The Bureau of Fisheries and Aquatic Resources (BFAR) has identified several factors in the fisheries decline. One of these is overexploitation. Oceans, after all, are global common property resources, open, with few limitations to all takers.
Although fish stocks are a renewable resource, many of them are strained to the limit. “Over the years, they have suffered from a widespread notion that the seas are inexhaustible and economic pressures that have encouraged over-exploitation,” deplored the line agency of the Department of Agriculture.
“Overfishing is the primary cause of dwindling fish population,” wrote Peter Weber, author of Net Loss: Fish, Jobs, and the Marine Environment published by the Washington-based Worldwatch Institute.
The Manila-based Asian Development Bank says that most fishing vessels, which are often subsidized by governments, have twice the capacity needed to extract what the oceans can sustainably produce. The result, according to the bank, is “a vicious circle: as catches per vessel fall, profits plummet, and fishers overfish to maintain supplies, causing serious depletion of stocks and endangering long-term availability.”
The BFAR also attributes the decline in fish catch to the employment of destructive fishing methods like the use of cyanide and dynamite. The practice of cyanide fishing has been rampant among Filipino fishermen for more than 25 years already. On the other hand, about 70,000 fishers – that’s 12% of the total number of capture fishers in the country - are suspected to engage in blast fishing.
The destruction of the coastal ecosystem has also taken its toll on the country’s marine resources. Mangrove swamps, marshy area, and coral reefs make up the coastal ecosystem and most of them are in bad conditions.
In 1918, mangroves covered 450,000 hectares are opposed to 138,000 hectares today. “all over the country, whatever coastal province you visit, you see the same plight – desolate stretches of shoreline completely stripped of mangrove cover and now totally exposed to the pounding of the ocean’s waves,” commented one environmentalist.
Mangroves are important feeding sites for many commercially important fish species (mullet, tilapia, eel, and especially milkfish), shrimps, prawns, mollusks, crabs, and sea cucumbers.
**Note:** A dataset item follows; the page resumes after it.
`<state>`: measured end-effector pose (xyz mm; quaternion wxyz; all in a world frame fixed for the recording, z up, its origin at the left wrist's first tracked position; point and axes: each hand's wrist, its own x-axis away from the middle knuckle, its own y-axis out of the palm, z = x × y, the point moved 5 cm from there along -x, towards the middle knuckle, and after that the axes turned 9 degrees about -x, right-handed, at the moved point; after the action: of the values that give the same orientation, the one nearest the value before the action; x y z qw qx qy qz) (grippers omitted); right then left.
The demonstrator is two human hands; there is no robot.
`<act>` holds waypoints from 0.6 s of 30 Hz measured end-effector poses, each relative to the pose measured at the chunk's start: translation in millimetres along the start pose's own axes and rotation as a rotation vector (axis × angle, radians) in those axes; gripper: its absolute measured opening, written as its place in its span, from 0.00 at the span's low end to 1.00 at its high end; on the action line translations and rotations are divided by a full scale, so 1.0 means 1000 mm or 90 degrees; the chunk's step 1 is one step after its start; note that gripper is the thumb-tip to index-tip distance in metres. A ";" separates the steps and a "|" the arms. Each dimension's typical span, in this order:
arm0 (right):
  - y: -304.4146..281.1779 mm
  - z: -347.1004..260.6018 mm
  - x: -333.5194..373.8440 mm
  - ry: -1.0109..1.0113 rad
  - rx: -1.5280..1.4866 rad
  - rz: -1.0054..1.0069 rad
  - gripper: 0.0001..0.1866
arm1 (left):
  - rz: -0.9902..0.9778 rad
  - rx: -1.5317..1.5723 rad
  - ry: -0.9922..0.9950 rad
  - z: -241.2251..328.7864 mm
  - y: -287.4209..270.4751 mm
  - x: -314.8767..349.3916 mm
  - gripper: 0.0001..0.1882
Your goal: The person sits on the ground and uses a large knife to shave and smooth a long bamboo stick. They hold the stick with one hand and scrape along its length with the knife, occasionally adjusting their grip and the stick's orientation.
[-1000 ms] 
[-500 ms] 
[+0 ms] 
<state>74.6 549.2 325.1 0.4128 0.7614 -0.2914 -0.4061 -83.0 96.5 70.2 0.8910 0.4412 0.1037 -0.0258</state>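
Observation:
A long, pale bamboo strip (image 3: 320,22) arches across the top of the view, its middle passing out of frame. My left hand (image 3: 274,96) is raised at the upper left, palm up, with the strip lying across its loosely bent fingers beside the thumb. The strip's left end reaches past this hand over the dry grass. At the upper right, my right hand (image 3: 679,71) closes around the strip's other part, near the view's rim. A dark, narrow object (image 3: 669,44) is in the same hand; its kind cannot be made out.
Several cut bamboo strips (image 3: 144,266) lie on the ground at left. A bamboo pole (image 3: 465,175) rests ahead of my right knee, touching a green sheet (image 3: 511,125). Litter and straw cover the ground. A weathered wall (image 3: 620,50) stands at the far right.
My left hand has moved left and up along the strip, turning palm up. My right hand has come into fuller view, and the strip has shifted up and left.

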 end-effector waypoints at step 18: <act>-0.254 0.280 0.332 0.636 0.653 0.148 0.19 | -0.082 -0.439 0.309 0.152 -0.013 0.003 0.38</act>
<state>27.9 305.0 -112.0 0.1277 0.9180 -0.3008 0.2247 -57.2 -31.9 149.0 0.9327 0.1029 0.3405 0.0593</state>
Fry that gather in mangrove areas are very important for aquaculture.
In the Philippines, an estimated 10-15 per cent of the total fisheries come from coral reefs. About 80-90 per cent of the income of small island communities come from fisheries. “Coral reef fish yields range from 20 to 25 metric tons per square kilometer per year for healthy reefs,” says Dr. Angel C. Alcala, former environment secretary.
But today, only4.3 percent (1,161 square kilometers) of its once-sprawling 27,000 square kilometers of coral reefs are in good condition. “Nowhere else in the world are coral reefs abused as much as the reefs in the Philippines,” says marine scientist Don McAllister. Apart from bleaching, the reefs face infestation by coral-eating crown of thorns starfish.
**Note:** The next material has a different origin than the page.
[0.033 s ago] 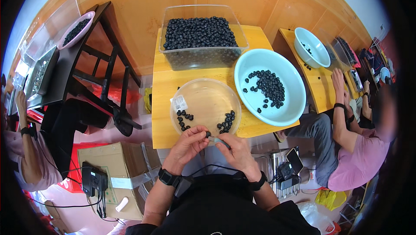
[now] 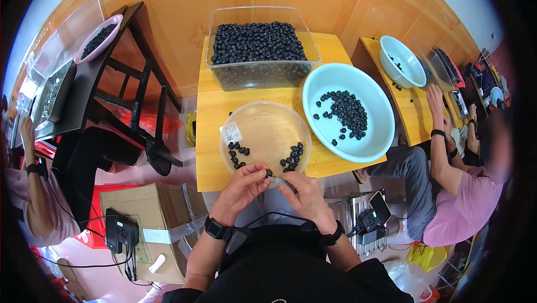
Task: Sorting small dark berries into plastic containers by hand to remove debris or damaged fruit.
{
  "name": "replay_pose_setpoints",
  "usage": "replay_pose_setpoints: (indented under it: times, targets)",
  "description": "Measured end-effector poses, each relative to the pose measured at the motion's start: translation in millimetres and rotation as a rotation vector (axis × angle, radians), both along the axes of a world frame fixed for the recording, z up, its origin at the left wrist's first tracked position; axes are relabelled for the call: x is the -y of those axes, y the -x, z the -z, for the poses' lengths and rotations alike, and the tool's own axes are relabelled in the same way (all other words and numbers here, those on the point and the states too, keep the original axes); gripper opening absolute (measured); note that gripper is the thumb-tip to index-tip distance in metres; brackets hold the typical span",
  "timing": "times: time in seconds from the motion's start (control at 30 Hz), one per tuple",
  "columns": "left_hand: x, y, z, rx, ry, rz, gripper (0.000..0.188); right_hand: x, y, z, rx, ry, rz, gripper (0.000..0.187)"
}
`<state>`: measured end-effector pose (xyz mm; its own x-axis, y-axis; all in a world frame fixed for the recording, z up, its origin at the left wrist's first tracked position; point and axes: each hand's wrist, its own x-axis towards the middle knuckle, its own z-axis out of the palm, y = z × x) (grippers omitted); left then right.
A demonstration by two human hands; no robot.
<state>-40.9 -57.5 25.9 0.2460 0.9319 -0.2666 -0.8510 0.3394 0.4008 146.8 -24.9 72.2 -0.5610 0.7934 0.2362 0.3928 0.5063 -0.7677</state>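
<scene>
My left hand (image 2: 241, 186) pinches a dark berry (image 2: 269, 173) at the near rim of a clear round dish (image 2: 267, 119). My right hand (image 2: 306, 192) grips a small grey tool (image 2: 282, 181) whose tip meets that berry. The dish holds two small clusters of berries, one at the left (image 2: 239, 155) and one at the right (image 2: 293, 156). To its right stands a light blue basin (image 2: 369, 135) with a loose heap of berries. Behind both, a clear rectangular tub (image 2: 258, 74) is full of berries. All of them rest on a yellow wooden table (image 2: 211, 118).
A second table (image 2: 411, 113) at the right carries a smaller blue basin (image 2: 411, 68), where a person in a pink top (image 2: 464, 202) sits. A black stand (image 2: 100, 96) at the left bears a pink dish of berries (image 2: 98, 37). A cardboard box (image 2: 156, 222) sits on the floor.
</scene>
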Motion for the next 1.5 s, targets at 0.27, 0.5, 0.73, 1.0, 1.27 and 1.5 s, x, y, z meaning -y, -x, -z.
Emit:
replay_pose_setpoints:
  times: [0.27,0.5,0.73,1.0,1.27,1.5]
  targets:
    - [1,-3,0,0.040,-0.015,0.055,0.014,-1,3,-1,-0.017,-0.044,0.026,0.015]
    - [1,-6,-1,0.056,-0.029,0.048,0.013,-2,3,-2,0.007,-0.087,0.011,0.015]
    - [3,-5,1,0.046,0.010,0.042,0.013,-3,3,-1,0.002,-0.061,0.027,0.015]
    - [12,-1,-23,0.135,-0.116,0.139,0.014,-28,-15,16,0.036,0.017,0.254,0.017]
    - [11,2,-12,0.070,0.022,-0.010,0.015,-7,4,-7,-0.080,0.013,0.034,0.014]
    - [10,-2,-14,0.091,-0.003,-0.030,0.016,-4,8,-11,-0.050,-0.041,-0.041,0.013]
In inland waters, pollution has contributed to plunging fish harvest. “The increasing use of feed and chemicals in milkfish, tilapia, and shrimp culture is not only polluting inland waters, but also reduces fish catch and endangers public health,” said a fishery official.
The introduction of carnivorous species in inland water has also been blamed for the plummet of fish harvests in recent years. This has happened to Lake Lanao, where stocking of white goby and other predatory fishes has caused the decrease in fish stocks and extinction of some of its 18 endemic species.
“A fish crisis is in the making in this country,” warned Dr. Alcala. Before we know it, the crisis “could come anytime.”
Actually, the matter of diminishing fish catch is not unique to the Philippines. Newsweek, in a cover story years ago, declares: “The oceans are awash with too many fishing vessels, and the result is big trouble for fish – and the fishermen.”